Mysql – Replication Hung – Seconds_Behind_Master Increasing

master-slave-replicationMySQLmysql-5.6replication

One of my slave is no longer replicating. The seconds_behind_master continue to increase, Exec_Master_Log_Pos does not increase, and Relay_Log_Space does increase. Slave_IO_Running and Slave_SQL_Running are yes (unless I stop it, or encounter the 1205).

I've tried the solutions on this thread which sounded similar but haven't had any luck, Slave SQL thread got hanged. I also tried a RESET SLAVE which still produce the same behavior.

Additionally when I run:

stop slave;

on my instance it takes +30 seconds to execute.

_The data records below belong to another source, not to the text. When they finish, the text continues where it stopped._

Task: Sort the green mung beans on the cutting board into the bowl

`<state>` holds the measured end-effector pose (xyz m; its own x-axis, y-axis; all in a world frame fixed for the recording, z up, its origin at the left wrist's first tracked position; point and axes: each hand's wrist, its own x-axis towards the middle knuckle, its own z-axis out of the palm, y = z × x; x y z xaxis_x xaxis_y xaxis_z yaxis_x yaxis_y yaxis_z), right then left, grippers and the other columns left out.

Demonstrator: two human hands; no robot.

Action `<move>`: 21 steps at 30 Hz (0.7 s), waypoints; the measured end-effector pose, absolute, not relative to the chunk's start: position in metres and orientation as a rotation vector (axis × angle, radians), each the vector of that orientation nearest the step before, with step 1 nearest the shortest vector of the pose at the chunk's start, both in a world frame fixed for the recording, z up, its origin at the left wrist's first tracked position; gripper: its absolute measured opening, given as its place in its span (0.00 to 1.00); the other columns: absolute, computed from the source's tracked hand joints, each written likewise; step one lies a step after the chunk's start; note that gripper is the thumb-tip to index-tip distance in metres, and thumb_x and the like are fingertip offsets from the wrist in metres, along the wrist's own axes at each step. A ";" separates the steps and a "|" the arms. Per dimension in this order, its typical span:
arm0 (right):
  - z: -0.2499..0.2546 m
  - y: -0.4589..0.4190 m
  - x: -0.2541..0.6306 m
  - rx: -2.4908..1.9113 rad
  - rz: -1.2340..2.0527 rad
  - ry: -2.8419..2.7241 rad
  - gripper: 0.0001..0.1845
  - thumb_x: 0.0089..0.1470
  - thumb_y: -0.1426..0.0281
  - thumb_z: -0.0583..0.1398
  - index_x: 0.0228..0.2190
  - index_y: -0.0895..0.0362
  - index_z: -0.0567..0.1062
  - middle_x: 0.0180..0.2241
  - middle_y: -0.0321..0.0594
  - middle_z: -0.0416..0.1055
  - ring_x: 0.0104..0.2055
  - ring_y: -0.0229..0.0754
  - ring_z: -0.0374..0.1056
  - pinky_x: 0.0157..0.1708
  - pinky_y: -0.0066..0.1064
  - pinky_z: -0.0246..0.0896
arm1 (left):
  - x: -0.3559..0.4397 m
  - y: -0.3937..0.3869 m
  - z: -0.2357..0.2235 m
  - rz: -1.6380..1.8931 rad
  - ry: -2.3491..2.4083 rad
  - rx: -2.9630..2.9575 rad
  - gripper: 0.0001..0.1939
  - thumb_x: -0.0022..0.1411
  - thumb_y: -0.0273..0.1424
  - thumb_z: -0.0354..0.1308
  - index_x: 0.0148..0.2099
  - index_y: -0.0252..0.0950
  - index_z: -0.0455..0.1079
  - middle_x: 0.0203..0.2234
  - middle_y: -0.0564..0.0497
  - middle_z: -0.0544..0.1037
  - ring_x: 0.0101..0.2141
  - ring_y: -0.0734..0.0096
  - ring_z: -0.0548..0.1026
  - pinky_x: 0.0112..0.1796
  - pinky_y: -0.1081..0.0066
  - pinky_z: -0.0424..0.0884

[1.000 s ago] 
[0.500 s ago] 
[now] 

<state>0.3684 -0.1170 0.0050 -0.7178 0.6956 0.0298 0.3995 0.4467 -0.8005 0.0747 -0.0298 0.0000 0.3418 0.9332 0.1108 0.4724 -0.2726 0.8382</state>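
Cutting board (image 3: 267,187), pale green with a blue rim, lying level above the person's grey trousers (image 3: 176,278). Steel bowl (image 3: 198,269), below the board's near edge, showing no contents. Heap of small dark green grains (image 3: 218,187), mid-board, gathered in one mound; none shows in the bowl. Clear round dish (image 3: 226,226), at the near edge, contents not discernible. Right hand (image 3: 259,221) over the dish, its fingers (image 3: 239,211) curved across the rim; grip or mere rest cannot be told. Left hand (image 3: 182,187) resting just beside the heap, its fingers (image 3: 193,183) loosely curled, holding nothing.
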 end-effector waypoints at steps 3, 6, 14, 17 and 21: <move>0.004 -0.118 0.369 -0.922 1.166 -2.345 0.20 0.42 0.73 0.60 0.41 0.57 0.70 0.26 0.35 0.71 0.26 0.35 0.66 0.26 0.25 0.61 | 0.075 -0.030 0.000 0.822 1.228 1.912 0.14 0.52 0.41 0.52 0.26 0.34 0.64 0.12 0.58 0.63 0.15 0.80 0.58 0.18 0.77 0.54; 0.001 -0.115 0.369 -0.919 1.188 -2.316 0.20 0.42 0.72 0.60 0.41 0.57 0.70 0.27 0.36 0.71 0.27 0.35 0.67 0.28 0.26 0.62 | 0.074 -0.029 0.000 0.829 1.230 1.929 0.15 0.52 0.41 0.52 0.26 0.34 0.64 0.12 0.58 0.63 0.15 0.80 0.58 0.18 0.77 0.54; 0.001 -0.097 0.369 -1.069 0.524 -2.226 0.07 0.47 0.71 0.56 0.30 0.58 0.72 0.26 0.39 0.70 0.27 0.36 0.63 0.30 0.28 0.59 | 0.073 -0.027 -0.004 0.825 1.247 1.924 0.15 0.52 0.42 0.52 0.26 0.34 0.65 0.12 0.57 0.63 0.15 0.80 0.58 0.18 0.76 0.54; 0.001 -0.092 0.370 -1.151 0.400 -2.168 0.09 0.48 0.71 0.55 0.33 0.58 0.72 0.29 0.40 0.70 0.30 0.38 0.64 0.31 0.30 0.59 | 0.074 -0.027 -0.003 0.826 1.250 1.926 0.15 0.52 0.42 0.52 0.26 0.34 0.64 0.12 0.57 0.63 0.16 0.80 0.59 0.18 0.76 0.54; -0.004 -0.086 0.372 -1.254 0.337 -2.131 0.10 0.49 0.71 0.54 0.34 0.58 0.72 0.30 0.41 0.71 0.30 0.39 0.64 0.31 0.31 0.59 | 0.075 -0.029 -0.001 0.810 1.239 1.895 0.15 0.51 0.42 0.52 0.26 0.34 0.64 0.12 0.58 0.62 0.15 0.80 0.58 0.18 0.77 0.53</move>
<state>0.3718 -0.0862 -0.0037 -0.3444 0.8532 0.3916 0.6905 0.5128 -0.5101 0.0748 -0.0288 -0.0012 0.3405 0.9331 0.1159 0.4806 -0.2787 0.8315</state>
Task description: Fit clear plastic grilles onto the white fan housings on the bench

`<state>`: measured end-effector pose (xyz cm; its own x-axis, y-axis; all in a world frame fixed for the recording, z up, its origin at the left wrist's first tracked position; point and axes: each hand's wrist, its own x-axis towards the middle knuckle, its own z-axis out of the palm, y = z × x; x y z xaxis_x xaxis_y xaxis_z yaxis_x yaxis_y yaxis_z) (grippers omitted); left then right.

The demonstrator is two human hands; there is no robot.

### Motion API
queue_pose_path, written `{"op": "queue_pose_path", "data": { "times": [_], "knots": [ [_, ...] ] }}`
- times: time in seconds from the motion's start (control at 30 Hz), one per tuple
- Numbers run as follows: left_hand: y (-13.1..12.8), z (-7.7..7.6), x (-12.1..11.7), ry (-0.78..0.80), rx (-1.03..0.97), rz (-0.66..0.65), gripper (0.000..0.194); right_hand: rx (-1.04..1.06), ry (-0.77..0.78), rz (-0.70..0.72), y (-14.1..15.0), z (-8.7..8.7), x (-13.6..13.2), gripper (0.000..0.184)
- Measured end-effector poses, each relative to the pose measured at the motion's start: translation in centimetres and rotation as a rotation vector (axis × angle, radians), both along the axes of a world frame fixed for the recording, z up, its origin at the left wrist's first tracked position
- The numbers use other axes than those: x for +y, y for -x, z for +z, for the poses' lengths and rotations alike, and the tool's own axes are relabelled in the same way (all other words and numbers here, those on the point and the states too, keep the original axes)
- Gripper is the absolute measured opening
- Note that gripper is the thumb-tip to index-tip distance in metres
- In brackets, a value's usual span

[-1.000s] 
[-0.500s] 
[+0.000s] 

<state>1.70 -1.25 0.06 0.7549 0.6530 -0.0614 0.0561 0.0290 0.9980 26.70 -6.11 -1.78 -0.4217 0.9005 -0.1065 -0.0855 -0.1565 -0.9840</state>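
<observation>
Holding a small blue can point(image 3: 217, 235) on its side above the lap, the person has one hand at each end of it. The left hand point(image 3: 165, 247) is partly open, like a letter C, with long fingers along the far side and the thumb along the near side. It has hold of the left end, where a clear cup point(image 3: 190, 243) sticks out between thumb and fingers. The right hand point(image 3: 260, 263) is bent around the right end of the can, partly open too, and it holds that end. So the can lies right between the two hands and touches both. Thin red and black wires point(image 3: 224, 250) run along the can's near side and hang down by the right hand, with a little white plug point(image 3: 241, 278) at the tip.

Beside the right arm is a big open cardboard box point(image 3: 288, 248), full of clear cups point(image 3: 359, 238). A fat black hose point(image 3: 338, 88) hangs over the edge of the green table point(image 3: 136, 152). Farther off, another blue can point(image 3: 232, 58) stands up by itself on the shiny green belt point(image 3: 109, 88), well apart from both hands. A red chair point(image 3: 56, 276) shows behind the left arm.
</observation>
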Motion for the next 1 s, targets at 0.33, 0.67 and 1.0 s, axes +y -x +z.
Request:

Query OK, 0 rows affected (33.97 sec)

show slave status\G

returns:

               Slave_IO_State: Waiting for master to send event
                  Master_Host: 10.0.40.203
                  Master_User: replicant
                  Master_Port: 3306
                Connect_Retry: 60
              Master_Log_File: mysql-bin.000779
          Read_Master_Log_Pos: 881930813
               Relay_Log_File: mysqld-relay-bin.000002
                Relay_Log_Pos: 283
        Relay_Master_Log_File: mysql-bin.000779
             Slave_IO_Running: Yes
            Slave_SQL_Running: Yes
              Replicate_Do_DB: 
          Replicate_Ignore_DB: test
           Replicate_Do_Table: Users,corporations,dates,systemspecs,test_replication,domains,test,ips,deleteddate,percona_checksum,accesslevels,status,collectionsdata,orders,email_to_user,requests,userprops,percona_checksum,useremails,requests_site,sections,ordertosection,UserToGroup,validkeys
       Replicate_Ignore_Table: 
      Replicate_Wild_Do_Table: percona.%
  Replicate_Wild_Ignore_Table: test.%
                   Last_Errno: 0
                   Last_Error: 
                 Skip_Counter: 0
          Exec_Master_Log_Pos: 771399898
              Relay_Log_Space: 110531372
              Until_Condition: None
               Until_Log_File: 
                Until_Log_Pos: 0
           Master_SSL_Allowed: No
           Master_SSL_CA_File: 
           Master_SSL_CA_Path: 
              Master_SSL_Cert: 
            Master_SSL_Cipher: 
               Master_SSL_Key: 
        Seconds_Behind_Master: 4784
Master_SSL_Verify_Server_Cert: No
                Last_IO_Errno: 0
                Last_IO_Error: 
               Last_SQL_Errno: 0
               Last_SQL_Error: 
  Replicate_Ignore_Server_Ids: 
             Master_Server_Id: 2222
                  Master_UUID: example
             Master_Info_File: /mnt/mysql/master.info
                    SQL_Delay: 0
          SQL_Remaining_Delay: NULL
      Slave_SQL_Running_State: updating
           Master_Retry_Count: 86400
                  Master_Bind: 
      Last_IO_Error_Timestamp: 
     Last_SQL_Error_Timestamp: 
               Master_SSL_Crl: 
           Master_SSL_Crlpath: 
           Retrieved_Gtid_Set: 
            Executed_Gtid_Set: 
                Auto_Position: 0

I have four other slaves of the master that all are functional so I know the master logs aren't corrupt.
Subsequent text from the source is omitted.